--- START ---
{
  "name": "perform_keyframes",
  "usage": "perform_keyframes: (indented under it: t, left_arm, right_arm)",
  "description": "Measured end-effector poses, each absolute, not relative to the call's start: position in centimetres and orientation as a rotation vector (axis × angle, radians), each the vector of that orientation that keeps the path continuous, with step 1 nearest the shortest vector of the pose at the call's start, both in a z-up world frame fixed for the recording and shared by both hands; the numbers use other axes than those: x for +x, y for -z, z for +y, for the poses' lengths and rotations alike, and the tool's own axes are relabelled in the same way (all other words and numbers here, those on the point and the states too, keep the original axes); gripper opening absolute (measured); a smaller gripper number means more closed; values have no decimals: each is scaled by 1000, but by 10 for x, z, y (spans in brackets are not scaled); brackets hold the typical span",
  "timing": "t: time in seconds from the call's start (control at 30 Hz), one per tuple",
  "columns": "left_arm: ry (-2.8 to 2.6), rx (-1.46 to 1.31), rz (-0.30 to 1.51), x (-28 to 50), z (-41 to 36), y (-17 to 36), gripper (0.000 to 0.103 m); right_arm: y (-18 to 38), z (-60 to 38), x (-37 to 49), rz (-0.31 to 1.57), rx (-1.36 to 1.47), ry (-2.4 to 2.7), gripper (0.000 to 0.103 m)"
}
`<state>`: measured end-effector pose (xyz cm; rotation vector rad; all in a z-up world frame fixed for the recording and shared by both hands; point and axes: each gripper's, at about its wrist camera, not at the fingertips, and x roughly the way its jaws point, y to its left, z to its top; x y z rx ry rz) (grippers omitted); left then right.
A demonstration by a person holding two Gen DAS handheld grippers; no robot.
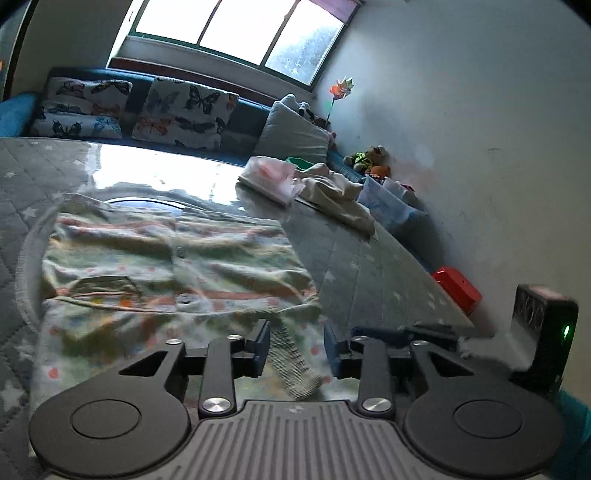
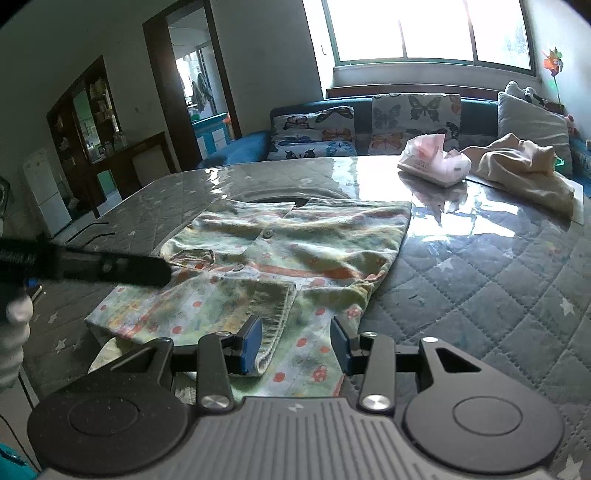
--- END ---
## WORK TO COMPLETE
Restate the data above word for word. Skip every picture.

## REPLY
{
  "name": "perform_keyframes",
  "usage": "perform_keyframes: (indented under it: t, left_arm, right_arm)",
  "description": "Measured end-effector poses, each absolute, not relative to the call's start: position in centimetres and orientation as a rotation vector (axis × angle, radians), each the vector of that orientation that keeps the path continuous, with step 1 nearest the shortest vector of the pose at the call's start, both in a z-up world frame fixed for the recording and shared by both hands; the numbers use other axes than those: x for +x, y for -z, z for +y, for the poses' lengths and rotations alike, and the tool's own axes are relabelled in the same way (all other words and numbers here, those on the point and the states too, keep the original axes); gripper opening absolute (measured); a smaller gripper number means more closed; values have no decimals: each is scaled by 1000, but by 10 for x, z, y (spans in brackets are not scaled); brackets hold the typical span",
  "timing": "t: time in seconds from the call's start (control at 30 Hz), one per tuple",
  "columns": "left_arm: ry (-2.8 to 2.6), rx (-1.46 to 1.31), rz (-0.30 to 1.51), x (-28 to 50), z (-41 to 36), y (-17 to 36), gripper (0.000 to 0.103 m); right_arm: y (-18 to 38), z (-60 to 38), x (-37 to 49), rz (-0.31 to 1.57), rx (-1.36 to 1.47), ry (-2.4 to 2.7), gripper (0.000 to 0.103 m)"
}
`<state>`: measured end-effector pose (xyz cm; rotation vector rad; all in a z-up world frame fixed for the recording and shared by both hands; point and axes: each gripper's, at about its wrist camera, not at the fingertips, and x roughly the way its jaws point, y to its left, z to its top; x y z rx ry rz) (grippers omitted); left then right.
A demonstration by a person holding two Gen DAS handheld grippers; no robot.

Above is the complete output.